Action item
Provide an exact repetition of every entry, with no word altered.

---------- Extracted information

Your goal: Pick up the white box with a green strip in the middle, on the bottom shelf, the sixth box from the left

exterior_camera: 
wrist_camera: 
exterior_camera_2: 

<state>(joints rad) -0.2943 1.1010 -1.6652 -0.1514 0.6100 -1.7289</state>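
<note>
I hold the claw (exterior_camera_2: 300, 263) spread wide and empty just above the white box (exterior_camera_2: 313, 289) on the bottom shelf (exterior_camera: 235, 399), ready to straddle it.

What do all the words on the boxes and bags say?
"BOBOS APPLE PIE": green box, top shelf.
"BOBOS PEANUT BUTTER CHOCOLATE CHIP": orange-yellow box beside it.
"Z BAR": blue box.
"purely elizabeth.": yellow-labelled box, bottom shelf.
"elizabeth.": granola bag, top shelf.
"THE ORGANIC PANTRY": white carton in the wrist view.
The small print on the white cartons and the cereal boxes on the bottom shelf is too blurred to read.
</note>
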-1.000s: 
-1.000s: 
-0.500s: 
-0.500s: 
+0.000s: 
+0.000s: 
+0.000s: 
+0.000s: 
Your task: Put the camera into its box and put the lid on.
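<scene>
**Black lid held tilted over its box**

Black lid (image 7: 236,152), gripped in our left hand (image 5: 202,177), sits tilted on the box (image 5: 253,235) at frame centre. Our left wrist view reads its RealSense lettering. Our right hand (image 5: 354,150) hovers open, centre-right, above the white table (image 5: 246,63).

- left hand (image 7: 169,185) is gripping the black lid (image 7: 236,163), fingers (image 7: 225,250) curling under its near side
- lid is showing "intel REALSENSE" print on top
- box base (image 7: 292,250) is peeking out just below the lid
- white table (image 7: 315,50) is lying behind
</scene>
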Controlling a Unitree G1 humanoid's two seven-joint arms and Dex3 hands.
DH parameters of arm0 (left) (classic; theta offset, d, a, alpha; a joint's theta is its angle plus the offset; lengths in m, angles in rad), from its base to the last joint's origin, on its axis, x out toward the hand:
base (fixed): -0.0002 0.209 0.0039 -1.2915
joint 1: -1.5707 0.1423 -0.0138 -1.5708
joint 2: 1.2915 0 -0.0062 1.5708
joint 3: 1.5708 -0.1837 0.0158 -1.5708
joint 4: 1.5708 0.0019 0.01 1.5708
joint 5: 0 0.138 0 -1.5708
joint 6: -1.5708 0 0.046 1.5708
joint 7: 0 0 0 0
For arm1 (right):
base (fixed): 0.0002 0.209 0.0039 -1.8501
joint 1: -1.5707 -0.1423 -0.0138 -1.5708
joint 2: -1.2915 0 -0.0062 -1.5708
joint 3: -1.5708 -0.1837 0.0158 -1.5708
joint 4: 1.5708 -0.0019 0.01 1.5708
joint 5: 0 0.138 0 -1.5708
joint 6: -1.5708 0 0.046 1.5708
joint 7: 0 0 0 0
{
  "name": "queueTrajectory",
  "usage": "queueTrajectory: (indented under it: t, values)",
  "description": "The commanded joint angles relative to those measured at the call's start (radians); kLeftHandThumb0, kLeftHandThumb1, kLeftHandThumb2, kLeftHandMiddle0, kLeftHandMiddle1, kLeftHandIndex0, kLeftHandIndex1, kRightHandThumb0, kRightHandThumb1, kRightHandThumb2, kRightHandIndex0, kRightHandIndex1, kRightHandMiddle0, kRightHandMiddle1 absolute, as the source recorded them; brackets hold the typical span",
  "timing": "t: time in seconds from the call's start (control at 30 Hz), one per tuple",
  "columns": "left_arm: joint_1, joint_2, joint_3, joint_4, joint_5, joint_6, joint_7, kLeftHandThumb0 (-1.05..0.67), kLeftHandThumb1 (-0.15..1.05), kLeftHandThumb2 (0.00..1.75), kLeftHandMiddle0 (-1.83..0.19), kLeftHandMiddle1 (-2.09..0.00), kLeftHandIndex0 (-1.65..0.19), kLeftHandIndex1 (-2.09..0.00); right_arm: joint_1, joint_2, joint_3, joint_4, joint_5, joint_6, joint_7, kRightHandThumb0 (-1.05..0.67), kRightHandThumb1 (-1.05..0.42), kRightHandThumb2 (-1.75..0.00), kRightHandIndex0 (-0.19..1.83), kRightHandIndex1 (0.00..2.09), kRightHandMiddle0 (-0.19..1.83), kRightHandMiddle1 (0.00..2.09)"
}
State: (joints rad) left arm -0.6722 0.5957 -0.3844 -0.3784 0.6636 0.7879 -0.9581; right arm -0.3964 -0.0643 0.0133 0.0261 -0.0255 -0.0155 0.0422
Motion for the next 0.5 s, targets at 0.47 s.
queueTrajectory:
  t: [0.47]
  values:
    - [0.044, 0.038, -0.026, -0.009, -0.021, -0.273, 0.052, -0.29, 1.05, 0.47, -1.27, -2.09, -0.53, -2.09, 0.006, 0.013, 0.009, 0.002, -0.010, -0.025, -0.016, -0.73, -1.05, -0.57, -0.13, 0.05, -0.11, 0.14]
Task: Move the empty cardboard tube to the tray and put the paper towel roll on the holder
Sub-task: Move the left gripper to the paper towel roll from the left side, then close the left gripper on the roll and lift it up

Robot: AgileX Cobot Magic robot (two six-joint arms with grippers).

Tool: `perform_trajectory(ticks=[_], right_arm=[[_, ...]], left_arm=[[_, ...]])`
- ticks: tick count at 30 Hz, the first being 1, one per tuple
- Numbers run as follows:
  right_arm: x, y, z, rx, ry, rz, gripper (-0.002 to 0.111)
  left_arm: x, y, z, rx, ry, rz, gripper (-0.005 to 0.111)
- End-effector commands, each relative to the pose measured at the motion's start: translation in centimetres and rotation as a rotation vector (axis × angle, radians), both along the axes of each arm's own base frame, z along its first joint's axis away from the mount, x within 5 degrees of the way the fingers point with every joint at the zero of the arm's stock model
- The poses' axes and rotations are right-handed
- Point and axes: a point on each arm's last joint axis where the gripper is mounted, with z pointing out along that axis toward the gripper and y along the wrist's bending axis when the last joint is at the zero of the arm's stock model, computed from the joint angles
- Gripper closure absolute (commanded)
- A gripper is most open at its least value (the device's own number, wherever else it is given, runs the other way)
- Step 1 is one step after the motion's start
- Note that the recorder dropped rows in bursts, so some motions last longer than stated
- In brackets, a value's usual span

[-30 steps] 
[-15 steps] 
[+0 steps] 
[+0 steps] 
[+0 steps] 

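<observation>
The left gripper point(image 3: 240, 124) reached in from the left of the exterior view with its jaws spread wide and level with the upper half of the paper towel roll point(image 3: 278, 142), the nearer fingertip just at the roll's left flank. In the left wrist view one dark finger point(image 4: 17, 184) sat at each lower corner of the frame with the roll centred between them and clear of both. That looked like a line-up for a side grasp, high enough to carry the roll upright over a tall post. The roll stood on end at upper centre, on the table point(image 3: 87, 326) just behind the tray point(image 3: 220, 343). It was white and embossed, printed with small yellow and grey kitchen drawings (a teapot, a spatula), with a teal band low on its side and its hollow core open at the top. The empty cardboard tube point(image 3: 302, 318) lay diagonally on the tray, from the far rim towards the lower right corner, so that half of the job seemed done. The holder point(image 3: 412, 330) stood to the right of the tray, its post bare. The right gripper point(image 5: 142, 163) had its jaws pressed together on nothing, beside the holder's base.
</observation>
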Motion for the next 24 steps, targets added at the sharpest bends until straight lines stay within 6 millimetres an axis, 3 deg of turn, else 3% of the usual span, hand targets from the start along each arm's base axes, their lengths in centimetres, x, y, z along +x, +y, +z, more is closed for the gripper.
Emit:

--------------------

Exercise response
Your goal: Pick up the white box with a green strip in the middle, on the bottom shelf, the sixth box from the left

exterior_camera: 
wrist_camera: 
exterior_camera_2: 

<state>(joints rad) -0.2943 1.1010 -1.6652 -0.1514 0.6100 -1.7289</state>
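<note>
I hold the claw (exterior_camera_2: 300, 263) spread wide and empty just above the white box (exterior_camera_2: 313, 289) on the bottom shelf (exterior_camera: 235, 399), ready to straddle it.

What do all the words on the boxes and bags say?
"BOBOS APPLE PIE": green box, top shelf.
"BOBOS PEANUT BUTTER CHOCOLATE CHIP": orange-yellow box beside it.
"Z BAR": blue box.
"purely elizabeth.": yellow-labelled box, bottom shelf.
"elizabeth.": granola bag, top shelf.
"THE ORGANIC PANTRY": white carton in the wrist view.
The small print on the white cartons and the cereal boxes on the bottom shelf is too blurred to read.
</note>
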-1.000s: 
-1.000s: 
-0.500s: 
-0.500s: 
+0.000s: 
+0.000s: 
+0.000s: 
+0.000s: 
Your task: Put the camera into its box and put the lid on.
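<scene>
**Black lid held tilted over its box**

Black lid (image 7: 236,152), gripped in our left hand (image 5: 202,177), sits tilted on the box (image 5: 253,235) at frame centre. Our left wrist view reads its RealSense lettering. Our right hand (image 5: 354,150) hovers open, centre-right, above the white table (image 5: 246,63).

- left hand (image 7: 169,185) is gripping the black lid (image 7: 236,163), fingers (image 7: 225,250) curling under its near side
- lid is showing "intel REALSENSE" print on top
- box base (image 7: 292,250) is peeking out just below the lid
- white table (image 7: 315,50) is lying behind
</scene>
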Controlling a Unitree G1 humanoid's two seven-joint arms and Dex3 hands.
DH parameters of arm0 (left) (classic; theta offset, d, a, alpha; a joint's theta is its angle plus the offset; lengths in m, angles in rad), from its base to the last joint's origin, on its axis, x out toward the hand:
base (fixed): -0.0002 0.209 0.0039 -1.2915
joint 1: -1.5707 0.1423 -0.0138 -1.5708
joint 2: 1.2915 0 -0.0062 1.5708
joint 3: 1.5708 -0.1837 0.0158 -1.5708
joint 4: 1.5708 0.0019 0.01 1.5708
joint 5: 0 0.138 0 -1.5708
joint 6: -1.5708 0 0.046 1.5708
joint 7: 0 0 0 0
For arm1 (right):
base (fixed): 0.0002 0.209 0.0039 -1.8501
joint 1: -1.5707 -0.1423 -0.0138 -1.5708
joint 2: -1.2915 0 -0.0062 -1.5708
joint 3: -1.5708 -0.1837 0.0158 -1.5708
joint 4: 1.5708 -0.0019 0.01 1.5708
joint 5: 0 0.138 0 -1.5708
joint 6: -1.5708 0 0.046 1.5708
joint 7: 0 0 0 0
{
  "name": "queueTrajectory",
  "usage": "queueTrajectory: (indented under it: t, values)",
  "description": "The commanded joint angles relative to those measured at the call's start (radians); kLeftHandThumb0, kLeftHandThumb1, kLeftHandThumb2, kLeftHandMiddle0, kLeftHandMiddle1, kLeftHandIndex0, kLeftHandIndex1, kRightHandThumb0, kRightHandThumb1, kRightHandThumb2, kRightHandIndex0, kRightHandIndex1, kRightHandMiddle0, kRightHandMiddle1 absolute, as the source recorded them; brackets hold the typical span",
  "timing": "t: time in seconds from the call's start (control at 30 Hz), one per tuple",
  "columns": "left_arm: joint_1, joint_2, joint_3, joint_4, joint_5, joint_6, joint_7, kLeftHandThumb0 (-1.05..0.67), kLeftHandThumb1 (-0.15..1.05), kLeftHandThumb2 (0.00..1.75), kLeftHandMiddle0 (-1.83..0.19), kLeftHandMiddle1 (-2.09..0.00), kLeftHandIndex0 (-1.65..0.19), kLeftHandIndex1 (-2.09..0.00); right_arm: joint_1, joint_2, joint_3, joint_4, joint_5, joint_6, joint_7, kRightHandThumb0 (-1.05..0.67), kRightHandThumb1 (-1.05..0.42), kRightHandThumb2 (-1.75..0.00), kRightHandIndex0 (-0.19..1.83), kRightHandIndex1 (0.00..2.09), kRightHandMiddle0 (-0.19..1.83), kRightHandMiddle1 (0.00..2.09)"
}
State: (joints rad) left arm -0.6722 0.5957 -0.3844 -0.3784 0.6636 0.7879 -0.9581; right arm -0.3964 -0.0643 0.0133 0.0261 -0.0255 -0.0155 0.0422
Motion for the next 0.5 s, targets at 0.47 s.
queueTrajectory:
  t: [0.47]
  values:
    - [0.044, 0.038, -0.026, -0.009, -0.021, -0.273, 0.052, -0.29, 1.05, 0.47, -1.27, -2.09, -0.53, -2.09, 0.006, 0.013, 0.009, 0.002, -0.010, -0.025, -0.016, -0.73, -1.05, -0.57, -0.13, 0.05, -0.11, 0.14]
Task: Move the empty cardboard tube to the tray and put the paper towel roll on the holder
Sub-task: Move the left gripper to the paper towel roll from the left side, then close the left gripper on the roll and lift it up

Robot: AgileX Cobot Magic robot (two six-joint arms with grippers).

Tool: `perform_trajectory(ticks=[_], right_arm=[[_, ...]], left_arm=[[_, ...]])`
- ticks: tick count at 30 Hz, the first being 1, one per tuple
- Numbers run as follows:
  right_arm: x, y, z, rx, ry, rz, gripper (-0.002 to 0.111)
  left_arm: x, y, z, rx, ry, rz, gripper (-0.005 to 0.111)
- End-effector commands, each relative to the pose measured at the motion's start: translation in centimetres and rotation as a rotation vector (axis × angle, radians), both along the axes of each arm's own base frame, z along its first joint's axis away from the mount, x within 5 degrees of the way the fingers point with every joint at the zero of the arm's stock model
- The poses' axes and rotations are right-handed
- Point and axes: a point on each arm's last joint axis where the gripper is mounted, with z pointing out along that axis toward the gripper and y along the wrist's bending axis when the last joint is at the zero of the arm's stock model, computed from the joint angles
- Gripper closure absolute (commanded)
- A gripper is most open at its least value (the device's own number, wherever else it is given, runs the other way)
- Step 1 is one step after the motion's start
- Note that the recorder dropped rows in bursts, so some motions last longer than stated
- In brackets, a value's usual span

[-30 steps] 
[-15 steps] 
[+0 steps] 
[+0 steps] 
[+0 steps] 

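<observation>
The left gripper point(image 3: 240, 124) reached in from the left of the exterior view with its jaws spread wide and level with the upper half of the paper towel roll point(image 3: 278, 142), the nearer fingertip just at the roll's left flank. In the left wrist view one dark finger point(image 4: 17, 184) sat at each lower corner of the frame with the roll centred between them and clear of both. That looked like a line-up for a side grasp, high enough to carry the roll upright over a tall post. The roll stood on end at upper centre, on the table point(image 3: 87, 326) just behind the tray point(image 3: 220, 343). It was white and embossed, printed with small yellow and grey kitchen drawings (a teapot, a spatula), with a teal band low on its side and its hollow core open at the top. The empty cardboard tube point(image 3: 302, 318) lay diagonally on the tray, from the far rim towards the lower right corner, so that half of the job seemed done. The holder point(image 3: 412, 330) stood to the right of the tray, its post bare. The right gripper point(image 5: 142, 163) had its jaws pressed together on nothing, beside the holder's base.
</observation>
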Motion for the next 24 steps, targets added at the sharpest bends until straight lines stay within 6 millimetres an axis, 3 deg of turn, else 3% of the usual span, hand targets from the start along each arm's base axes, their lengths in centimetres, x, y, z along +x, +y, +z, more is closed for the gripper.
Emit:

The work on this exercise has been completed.